INSTRUCTIONS FOR THE TASK:
Print the entire listing below word for word, excluding its pictures.
********
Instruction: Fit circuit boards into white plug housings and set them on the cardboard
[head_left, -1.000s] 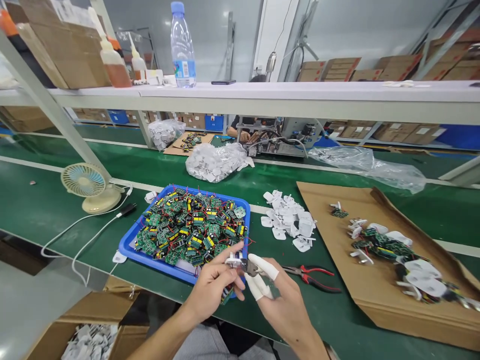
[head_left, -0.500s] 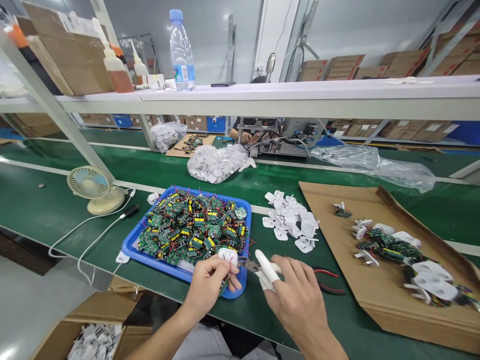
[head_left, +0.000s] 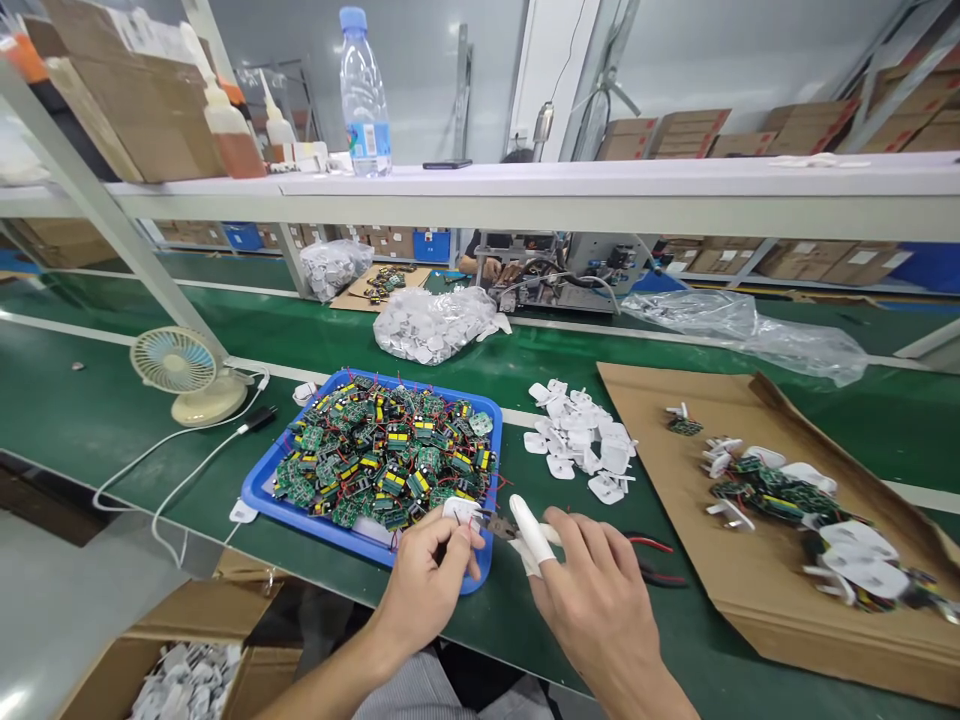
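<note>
My left hand (head_left: 431, 572) pinches a small white plastic plug cover (head_left: 460, 508) over the front right corner of the blue tray (head_left: 491, 560). My fingers partly hide the cover. Closed around a pair of pliers (head_left: 499, 526), my right hand (head_left: 600, 590) has white finger covers on at least one finger. The pliers' metal jaws are at the cover's right edge; whether they grip a wire is too small to tell. Red-and-black handles show beyond the right hand. Green circuit boards (head_left: 390, 450) with yellow parts and red wires fill the tray.
Loose white covers (head_left: 577, 430) lie behind my right hand. A cardboard sheet (head_left: 675, 480) at right bears boards with covers. A fan (head_left: 176, 362) and cables stand left. A shelf (head_left: 525, 180) crosses above; a co-worker's hands (head_left: 495, 270) are beyond. An open carton (head_left: 187, 620) sits below left.
My left hand has turned slightly, tilting the white cover a little to the right. The pliers stay at its edge, and my right hand has barely moved.
</note>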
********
OUTPUT:
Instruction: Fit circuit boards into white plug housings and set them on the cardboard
[head_left, -1.000s] 
[head_left, -0.500s] 
[head_left, +0.000s] 
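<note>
My left hand (head_left: 431, 572) pinches a small white plastic plug cover (head_left: 460, 508) over the front right corner of the blue tray (head_left: 491, 560). My fingers partly hide the cover. Closed around a pair of pliers (head_left: 499, 526), my right hand (head_left: 600, 590) has white finger covers on at least one finger. The pliers' metal jaws are at the cover's right edge; whether they grip a wire is too small to tell. Red-and-black handles show beyond the right hand. Green circuit boards (head_left: 390, 450) with yellow parts and red wires fill the tray.
Loose white covers (head_left: 577, 430) lie behind my right hand. A cardboard sheet (head_left: 675, 480) at right bears boards with covers. A fan (head_left: 176, 362) and cables stand left. A shelf (head_left: 525, 180) crosses above; a co-worker's hands (head_left: 495, 270) are beyond. An open carton (head_left: 187, 620) sits below left.
My left hand has turned slightly, tilting the white cover a little to the right. The pliers stay at its edge, and my right hand has barely moved.
</note>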

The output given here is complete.